Spreading speeds in reducible multitype branching random walk

TL;DR

This paper establishes conditions and formulas for the spreading speed of the rightmost particle in reducible multitype branching random walks, extending previous results from irreducible cases and linking to deterministic population models.

Contribution

It provides the first explicit conditions and formulas for the spreading speed in reducible multitype branching random walks, generalizing prior irreducible case results.

Findings

Derived conditions for the existence of a limiting speed.

Obtained a formula for the asymptotic speed in terms of reproduction laws.

Analyzed the number of particles to the right of a threshold as n grows.

Abstract

This paper gives conditions for the rightmost particle in the $n$th generation of a multitype branching random walk to have a speed, in the sense that its location divided by n converges to a constant as n goes to infinity. Furthermore, a formula for the speed is obtained in terms of the reproduction laws. The case where the collection of types is irreducible was treated long ago.
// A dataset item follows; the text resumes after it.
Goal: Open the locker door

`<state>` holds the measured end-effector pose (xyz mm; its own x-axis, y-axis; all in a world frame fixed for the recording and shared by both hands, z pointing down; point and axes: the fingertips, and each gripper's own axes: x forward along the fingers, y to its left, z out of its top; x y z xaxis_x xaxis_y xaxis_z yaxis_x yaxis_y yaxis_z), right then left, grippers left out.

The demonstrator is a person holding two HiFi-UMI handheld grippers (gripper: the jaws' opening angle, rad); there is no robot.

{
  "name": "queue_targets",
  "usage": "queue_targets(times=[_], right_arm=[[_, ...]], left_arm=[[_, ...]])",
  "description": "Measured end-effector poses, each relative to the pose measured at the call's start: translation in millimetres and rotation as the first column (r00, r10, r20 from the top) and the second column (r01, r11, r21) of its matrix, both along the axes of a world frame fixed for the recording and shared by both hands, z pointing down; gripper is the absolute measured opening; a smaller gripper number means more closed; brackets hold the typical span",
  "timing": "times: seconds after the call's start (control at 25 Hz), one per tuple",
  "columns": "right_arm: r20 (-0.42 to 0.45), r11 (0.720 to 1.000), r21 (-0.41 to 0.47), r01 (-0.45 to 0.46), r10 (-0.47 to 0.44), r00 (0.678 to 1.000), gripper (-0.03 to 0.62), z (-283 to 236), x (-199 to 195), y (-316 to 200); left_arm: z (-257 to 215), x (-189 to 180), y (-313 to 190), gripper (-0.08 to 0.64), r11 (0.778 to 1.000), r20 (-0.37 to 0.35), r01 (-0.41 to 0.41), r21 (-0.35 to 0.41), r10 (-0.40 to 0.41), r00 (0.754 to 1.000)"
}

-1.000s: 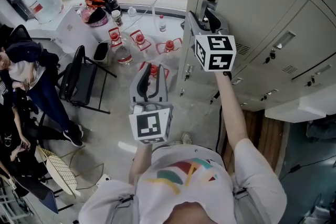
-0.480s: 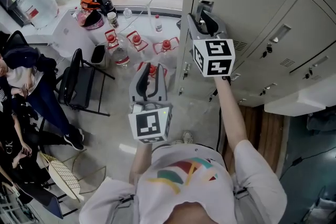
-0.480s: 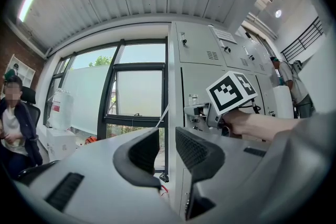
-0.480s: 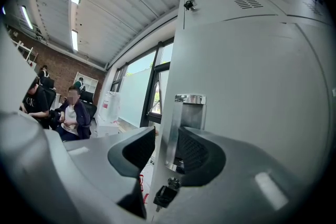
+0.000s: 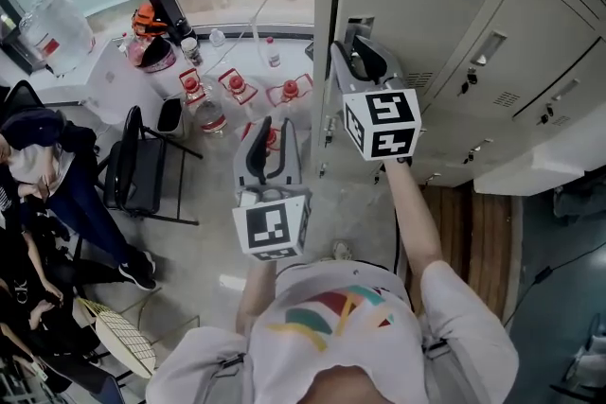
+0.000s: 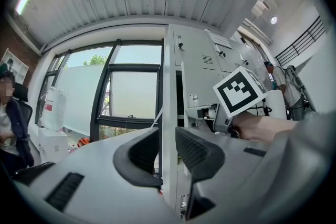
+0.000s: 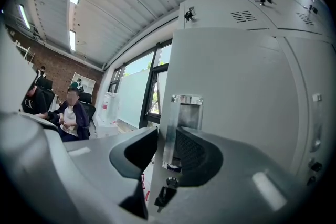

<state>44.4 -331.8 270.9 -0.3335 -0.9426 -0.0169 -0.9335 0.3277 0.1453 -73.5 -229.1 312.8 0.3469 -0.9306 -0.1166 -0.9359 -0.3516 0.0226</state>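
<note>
The grey locker door has a metal recessed handle near its left edge. In the right gripper view the handle stands straight ahead, with a key in the lock below it. My right gripper has just been closing. One jaw is outside the door's edge and the other is in the recess, and the pads pinch the handle's lip. My left gripper hangs in the air left of the lockers, open, with nothing between its jaws.
More locker doors run to the right. Several water jugs with red caps stand on the floor by the window. A black chair and seated people are at the left.
The right gripper has moved in along the door to the handle and its jaws have narrowed around the lip. The left gripper has stayed where it was.
</note>
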Motion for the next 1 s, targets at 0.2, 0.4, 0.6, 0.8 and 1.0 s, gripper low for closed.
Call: queue_targets(times=[0.2,0.4,0.6,0.8,1.0], right_arm=[[0.010,1.000,-0.010,0.005,-0.005,1.000,0.101,-1,2,19],[-0.005,1.000,-0.011,0.007,-0.007,1.000,0.106,0,5,39],[0.001,1.000,-0.020,0.016,-0.016,1.000,0.107,-1,11,59],[0.026,0.999,-0.033,0.020,-0.019,0.999,0.108,-2,18,78],[0.035,0.999,-0.027,0.026,-0.025,0.999,0.109,-2,26,97]], left_arm=[[2,4,-2,0.084,0.999,-0.009,-0.041,-0.035,0.041,0.999],[2,20,-3,0.089,0.990,-0.035,-0.132,-0.051,0.130,0.991],[1,51,-4,0.127,0.966,-0.004,-0.253,-0.048,0.253,0.967],[7,84,-3,0.127,0.928,-0.010,-0.367,-0.070,0.367,0.930],[23,112,-5,0.133,0.875,-0.038,-0.466,-0.130,0.465,0.884]])
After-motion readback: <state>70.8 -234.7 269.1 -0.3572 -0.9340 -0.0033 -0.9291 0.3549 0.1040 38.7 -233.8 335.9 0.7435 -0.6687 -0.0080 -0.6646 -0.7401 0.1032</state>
In addition, the asymptotic behavior of the number in the nth generation to the right of na is obtained. The initial motive for considering the reducible case was results for a deterministic spatial population model with several types of individual discussed by Weinberger, Lewis and Li [J. Math. Biol. 55 (2007) 207-222]: the speed identified here for the branching random walk corresponds to an upper bound for the speed identified there for the deterministic model.